What you will do: Reproduce nothing beyond the line containing "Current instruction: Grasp". From the first line of the data below down to it, copy each line exactly, without the pictures.

Extracted records:
- Opening Delimiter -

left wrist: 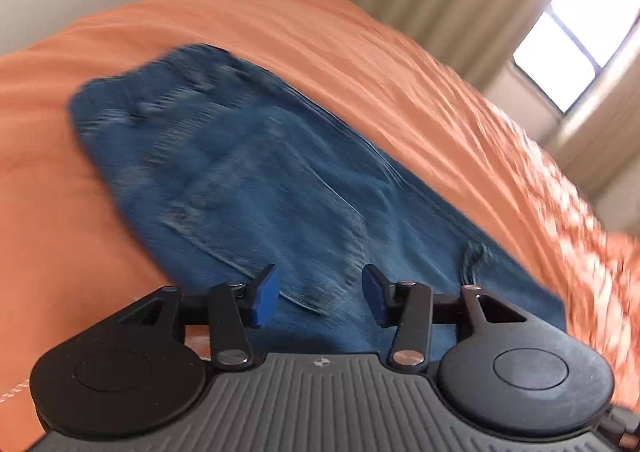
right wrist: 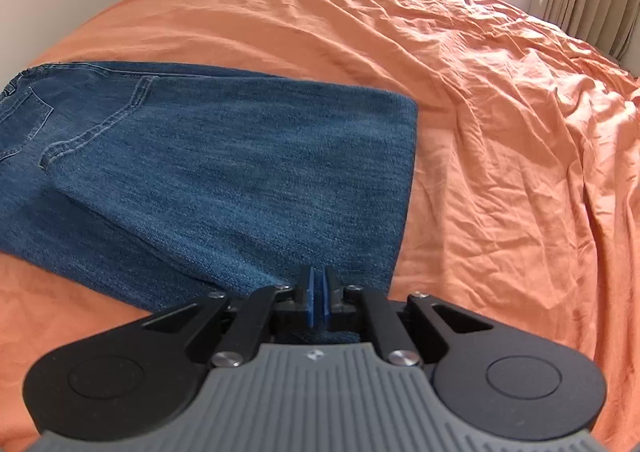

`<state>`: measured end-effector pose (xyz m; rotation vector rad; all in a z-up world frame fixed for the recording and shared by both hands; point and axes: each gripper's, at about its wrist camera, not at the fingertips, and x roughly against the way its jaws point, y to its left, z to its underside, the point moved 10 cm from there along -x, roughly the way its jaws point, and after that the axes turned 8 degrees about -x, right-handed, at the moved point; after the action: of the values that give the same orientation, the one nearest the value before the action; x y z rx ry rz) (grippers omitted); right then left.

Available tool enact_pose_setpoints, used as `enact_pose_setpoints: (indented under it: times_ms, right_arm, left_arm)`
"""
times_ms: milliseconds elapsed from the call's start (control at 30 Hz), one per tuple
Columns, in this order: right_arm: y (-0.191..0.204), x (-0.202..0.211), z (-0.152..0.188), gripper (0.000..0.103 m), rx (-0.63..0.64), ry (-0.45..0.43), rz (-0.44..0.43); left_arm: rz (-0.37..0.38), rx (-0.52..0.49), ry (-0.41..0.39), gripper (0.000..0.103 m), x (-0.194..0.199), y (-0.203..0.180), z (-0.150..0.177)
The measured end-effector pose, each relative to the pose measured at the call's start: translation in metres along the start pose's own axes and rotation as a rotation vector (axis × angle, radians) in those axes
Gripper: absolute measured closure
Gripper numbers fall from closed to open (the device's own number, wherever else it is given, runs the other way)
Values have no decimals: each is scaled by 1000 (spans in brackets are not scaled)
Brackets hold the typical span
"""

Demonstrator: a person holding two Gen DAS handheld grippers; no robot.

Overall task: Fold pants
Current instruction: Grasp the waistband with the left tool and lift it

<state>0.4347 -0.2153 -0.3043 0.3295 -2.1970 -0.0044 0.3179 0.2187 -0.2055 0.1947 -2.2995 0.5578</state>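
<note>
Left wrist view: the left gripper (left wrist: 319,298) hangs just above the jeans (left wrist: 248,180), its blue pads (left wrist: 266,294) well apart and holding nothing. The jeans lie flat on the orange bedsheet (left wrist: 360,52), waistband at the far end, the picture smeared by motion. Denim like this looks fairly heavy and limp — it should drape rather than hold a shape, yet it seems thick enough to keep a crease once pressed. It is not slippery or fragile. A good grip for this side would be the doubled edge near the waistband or the outer seam, where the layers are thickest.

Right wrist view: the right gripper (right wrist: 319,302) has its pads pressed together, with denim running under and between them at the near edge of the jeans (right wrist: 224,156) — it looks clamped on the cloth, at the near corner by the straight right-hand edge. A back pocket and curved stitching show at the left. The garment rests on the wrinkled sheet, toward its left side.

No brand, label or readable writing shows in either view; only a small emblem on each gripper body, too small to read.
</note>
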Motion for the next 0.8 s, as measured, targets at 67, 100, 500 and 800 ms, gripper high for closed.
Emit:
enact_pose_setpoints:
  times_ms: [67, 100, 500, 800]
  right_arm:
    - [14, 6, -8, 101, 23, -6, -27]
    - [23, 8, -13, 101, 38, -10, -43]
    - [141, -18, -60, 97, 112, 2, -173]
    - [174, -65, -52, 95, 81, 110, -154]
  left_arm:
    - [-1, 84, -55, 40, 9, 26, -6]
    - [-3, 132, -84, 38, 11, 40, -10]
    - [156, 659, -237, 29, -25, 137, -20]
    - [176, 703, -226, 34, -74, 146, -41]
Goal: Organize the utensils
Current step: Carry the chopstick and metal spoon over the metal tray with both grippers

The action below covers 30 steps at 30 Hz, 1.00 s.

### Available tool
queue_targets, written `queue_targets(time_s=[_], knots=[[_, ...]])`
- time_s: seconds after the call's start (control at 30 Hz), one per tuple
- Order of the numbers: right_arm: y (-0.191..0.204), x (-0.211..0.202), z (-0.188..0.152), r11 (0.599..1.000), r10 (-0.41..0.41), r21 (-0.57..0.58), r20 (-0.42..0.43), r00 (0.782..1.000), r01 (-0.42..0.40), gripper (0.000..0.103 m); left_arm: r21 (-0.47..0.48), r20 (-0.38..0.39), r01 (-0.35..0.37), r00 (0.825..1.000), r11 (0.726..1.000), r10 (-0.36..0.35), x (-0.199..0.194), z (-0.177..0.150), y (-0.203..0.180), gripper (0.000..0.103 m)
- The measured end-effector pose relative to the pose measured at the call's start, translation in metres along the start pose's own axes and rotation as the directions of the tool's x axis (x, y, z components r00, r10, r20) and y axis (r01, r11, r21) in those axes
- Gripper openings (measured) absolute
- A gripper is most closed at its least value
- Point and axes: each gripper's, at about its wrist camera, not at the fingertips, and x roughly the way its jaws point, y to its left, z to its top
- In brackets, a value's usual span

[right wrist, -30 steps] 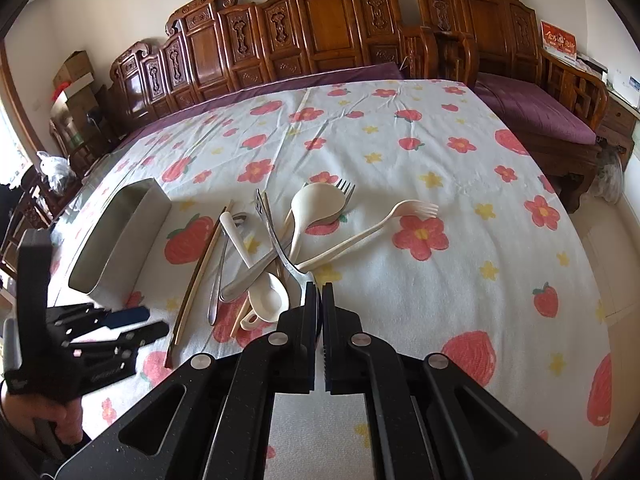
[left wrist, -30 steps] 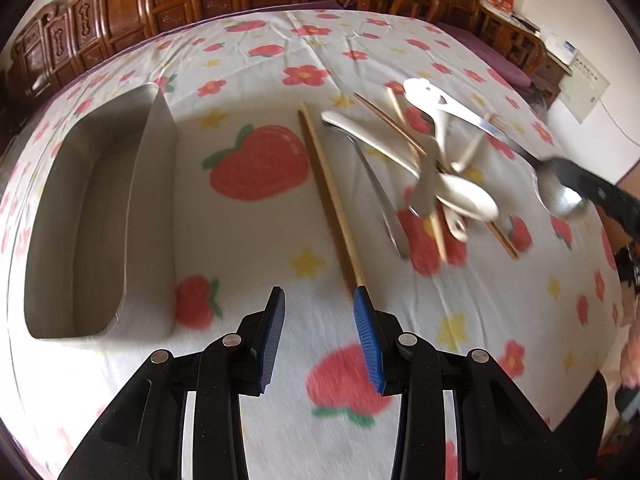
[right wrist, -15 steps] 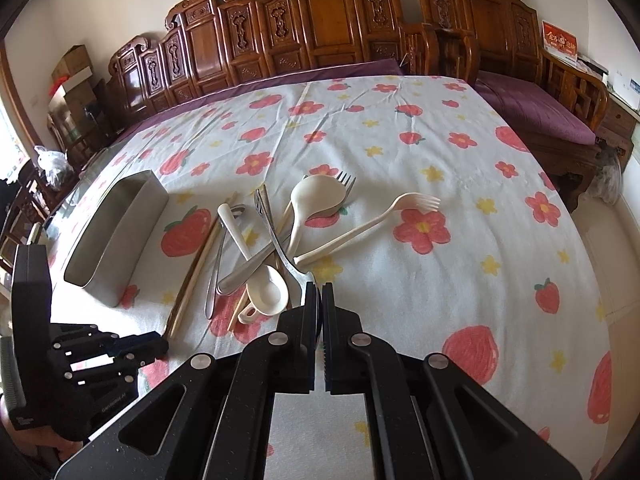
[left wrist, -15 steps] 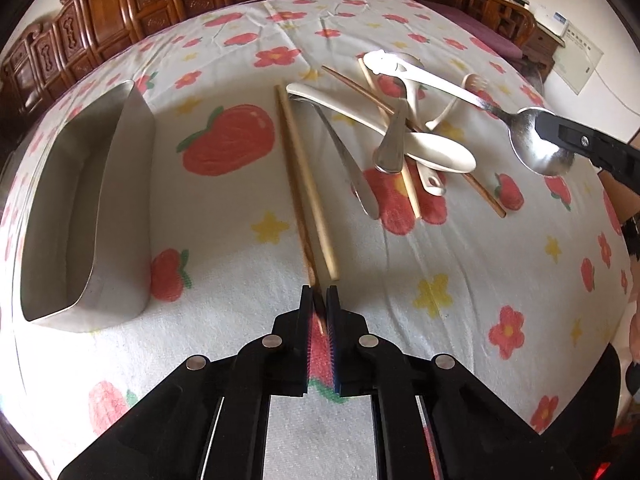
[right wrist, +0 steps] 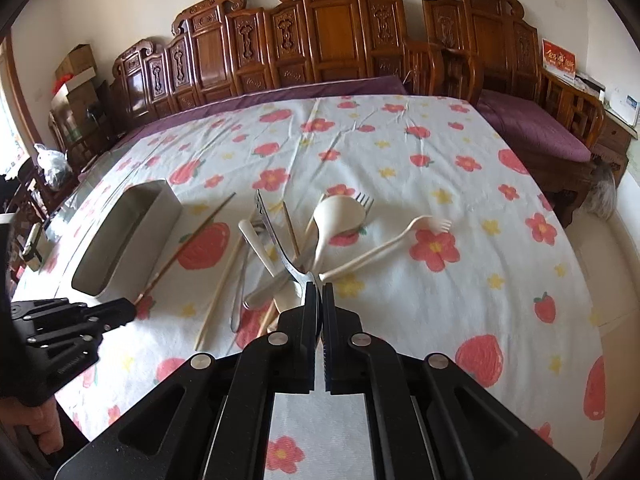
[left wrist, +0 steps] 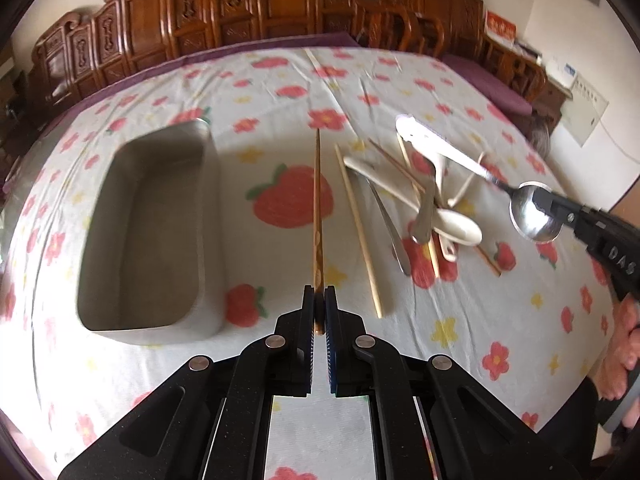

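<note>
My left gripper (left wrist: pixel 319 300) is shut on a brown chopstick (left wrist: pixel 317 200) and holds it lifted off the cloth, pointing away, just right of the metal tray (left wrist: pixel 208 216). It also shows in the right wrist view (right wrist: pixel 132 308). My right gripper (right wrist: pixel 320 294) is shut on a metal spoon (right wrist: pixel 276 236) by its bowl, handle pointing away, above the pile; the spoon shows in the left wrist view (left wrist: pixel 536 216). A second, paler chopstick (left wrist: pixel 360 232) lies on the cloth. Cream plastic spoons (right wrist: pixel 336 216), a cream fork (right wrist: pixel 392 242) and metal cutlery (left wrist: pixel 390 228) lie heaped.
The table carries a white cloth with strawberries and flowers (right wrist: pixel 440 168). Carved wooden chairs (right wrist: pixel 320 40) and a bench with a purple cushion (right wrist: pixel 532 128) ring its far and right sides. The metal tray (right wrist: pixel 100 256) is empty inside.
My left gripper closed on the brown chopstick's near end and lifted it, swinging it toward the tray. My right gripper stays shut on the metal spoon, held above the pile.
</note>
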Motion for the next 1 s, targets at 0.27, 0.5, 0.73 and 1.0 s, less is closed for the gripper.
queue_targets(time_s=[0.27, 0.5, 0.73, 1.0], knots=[[0.028, -0.002, 0.014, 1.0, 0.02, -0.013, 0.016, 1.0, -0.02, 0.003, -0.042, 0.072, -0.011, 0.997, 0.999, 0.014, -0.036, 0.009, 0.031, 0.004], [0.072, 0.006, 0.029, 0.998, 0.054, -0.047, 0.023, 0.998, -0.053, 0.003, -0.096, 0.078, -0.041, 0.996, 0.994, 0.049, -0.042, 0.008, 0.074, 0.004], [0.127, 0.023, 0.041, 0.992, 0.081, -0.1, 0.009, 0.997, -0.079, 0.003, -0.139, 0.048, -0.059, 0.997, 0.988, 0.067, -0.027, 0.005, 0.109, 0.004], [0.164, 0.043, 0.047, 0.987, 0.091, -0.128, -0.02, 0.996, -0.093, 0.004, -0.167, 0.032, -0.065, 0.997, 0.984, 0.071, -0.018, 0.006, 0.128, 0.004]])
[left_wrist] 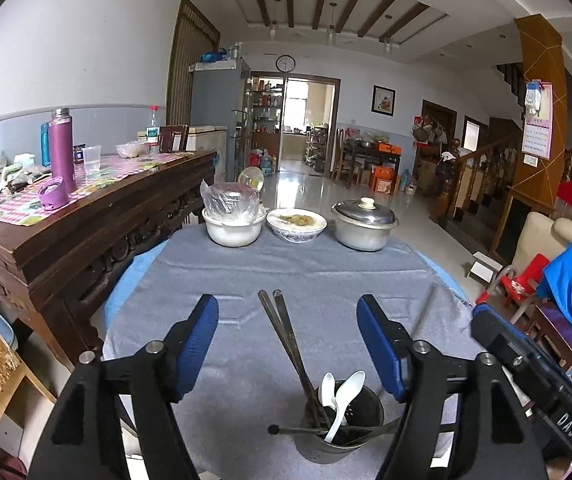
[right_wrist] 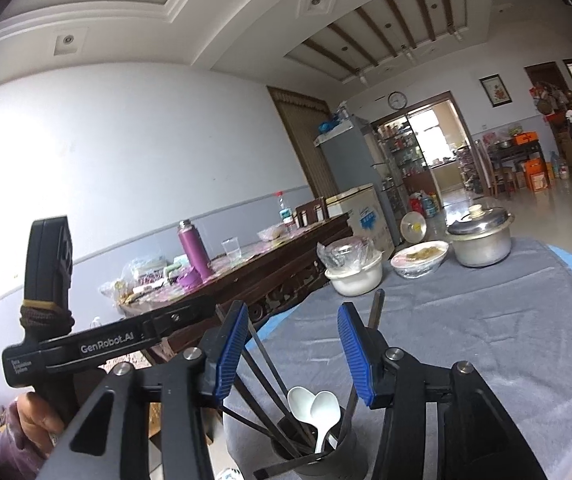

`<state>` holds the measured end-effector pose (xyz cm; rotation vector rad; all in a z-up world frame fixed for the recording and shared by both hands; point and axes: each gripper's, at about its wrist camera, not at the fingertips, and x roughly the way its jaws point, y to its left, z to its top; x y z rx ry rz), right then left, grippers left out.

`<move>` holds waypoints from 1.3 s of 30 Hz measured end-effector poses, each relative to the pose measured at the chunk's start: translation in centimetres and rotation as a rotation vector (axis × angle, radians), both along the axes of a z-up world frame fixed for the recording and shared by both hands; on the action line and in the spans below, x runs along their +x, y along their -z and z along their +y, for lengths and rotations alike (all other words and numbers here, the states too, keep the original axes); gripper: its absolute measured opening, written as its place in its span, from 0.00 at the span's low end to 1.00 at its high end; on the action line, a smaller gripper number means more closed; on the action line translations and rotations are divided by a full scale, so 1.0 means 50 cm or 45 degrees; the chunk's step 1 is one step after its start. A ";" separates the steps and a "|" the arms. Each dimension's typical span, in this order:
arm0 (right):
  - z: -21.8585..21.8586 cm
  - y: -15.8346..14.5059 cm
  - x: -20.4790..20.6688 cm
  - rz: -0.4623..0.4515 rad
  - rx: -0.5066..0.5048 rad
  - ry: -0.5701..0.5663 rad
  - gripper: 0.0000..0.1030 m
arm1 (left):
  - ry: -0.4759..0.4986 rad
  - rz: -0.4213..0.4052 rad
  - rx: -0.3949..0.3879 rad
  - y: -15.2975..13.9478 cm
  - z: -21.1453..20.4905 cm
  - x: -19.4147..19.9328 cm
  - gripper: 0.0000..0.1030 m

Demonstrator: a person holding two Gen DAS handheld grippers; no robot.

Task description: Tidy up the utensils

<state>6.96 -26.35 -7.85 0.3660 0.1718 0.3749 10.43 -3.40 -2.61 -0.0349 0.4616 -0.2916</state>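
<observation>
A dark metal utensil holder (left_wrist: 338, 428) stands on the grey cloth near the table's front edge. It holds two white spoons (left_wrist: 344, 396) and several dark chopsticks (left_wrist: 286, 336) that lean out. My left gripper (left_wrist: 288, 344) is open and empty, its blue pads either side above the holder. In the right wrist view the holder (right_wrist: 314, 444) with the spoons (right_wrist: 314, 404) and chopsticks (right_wrist: 266, 368) sits below my right gripper (right_wrist: 290, 344), which is open and empty. The left gripper's body (right_wrist: 86, 344) shows at the left there.
At the table's far edge stand a white bowl with a plastic bag (left_wrist: 233, 220), a dish of food (left_wrist: 296, 224) and a lidded metal pot (left_wrist: 364, 222). A dark wooden sideboard (left_wrist: 66, 216) with a purple flask (left_wrist: 61, 152) stands left. Chairs and stairs are at the right.
</observation>
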 end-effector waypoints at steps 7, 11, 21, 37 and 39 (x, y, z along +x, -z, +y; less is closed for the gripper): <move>-0.033 -0.011 -0.051 0.027 0.058 0.129 0.62 | -0.050 -0.016 0.044 -0.016 0.019 -0.020 0.82; -0.049 -0.015 -0.088 0.085 0.050 0.235 0.66 | -0.095 -0.038 0.105 -0.028 0.027 -0.038 0.89; -0.068 -0.021 -0.163 0.344 -0.040 0.487 0.73 | -0.164 -0.056 0.224 -0.046 0.054 -0.106 0.97; 0.106 -0.053 -0.265 0.474 -0.278 0.524 0.74 | -0.170 0.041 0.326 -0.035 0.097 -0.201 0.97; 0.125 -0.049 -0.270 0.486 -0.295 0.519 0.74 | -0.167 0.049 0.332 -0.031 0.100 -0.212 0.97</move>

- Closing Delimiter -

Exercise output:
left wrist: 
right wrist: 

`<state>`: measured end-effector pose (xyz m; rotation vector rad; all in a z-up world frame fixed for the recording and shared by both hands; point and axes: each gripper's, at about its wrist camera, not at the fingertips, and x roughly against the way its jaws point, y to its left, z to its underside, the point moved 10 cm from there along -x, roughly the way its jaws point, and after that the axes turned 8 degrees about -x, right-handed, at the moved point; after the action: of the values that give the same orientation, the one nearest the value before the action; x y z rx ry rz) (grippers omitted); right then left.

Available tool enact_pose_setpoints, used as `enact_pose_setpoints: (indented under it: times_ms, right_arm, left_arm)`
"""
times_ms: milliseconds elapsed from the call's start (control at 30 Hz), one per tuple
Columns, in this order: right_arm: y (-0.191..0.204), x (-0.202..0.211), z (-0.152..0.188), gripper (0.000..0.103 m), rx (-0.63..0.64), ry (-0.45..0.43), rz (-0.44..0.43); left_arm: rz (-0.37..0.38), rx (-0.52..0.49), ry (-0.41..0.39), gripper (0.000..0.103 m), x (-0.194..0.199), y (-0.203..0.180), z (-0.150..0.177)
The measured end-effector pose, each relative to the pose measured at the call's start: translation in metres along the start pose's own axes and rotation as a rotation vector (axis × angle, radians) in those axes
Gripper: absolute measured closure
Gripper numbers fall from closed to open (the device's own number, wherever else it is given, runs the other way)
Values have no decimals: each is scaled by 1000 (spans in brackets are not scaled)
Brackets hold the typical span
"""

Demonstrator: a person holding two Gen DAS handheld grippers; no robot.

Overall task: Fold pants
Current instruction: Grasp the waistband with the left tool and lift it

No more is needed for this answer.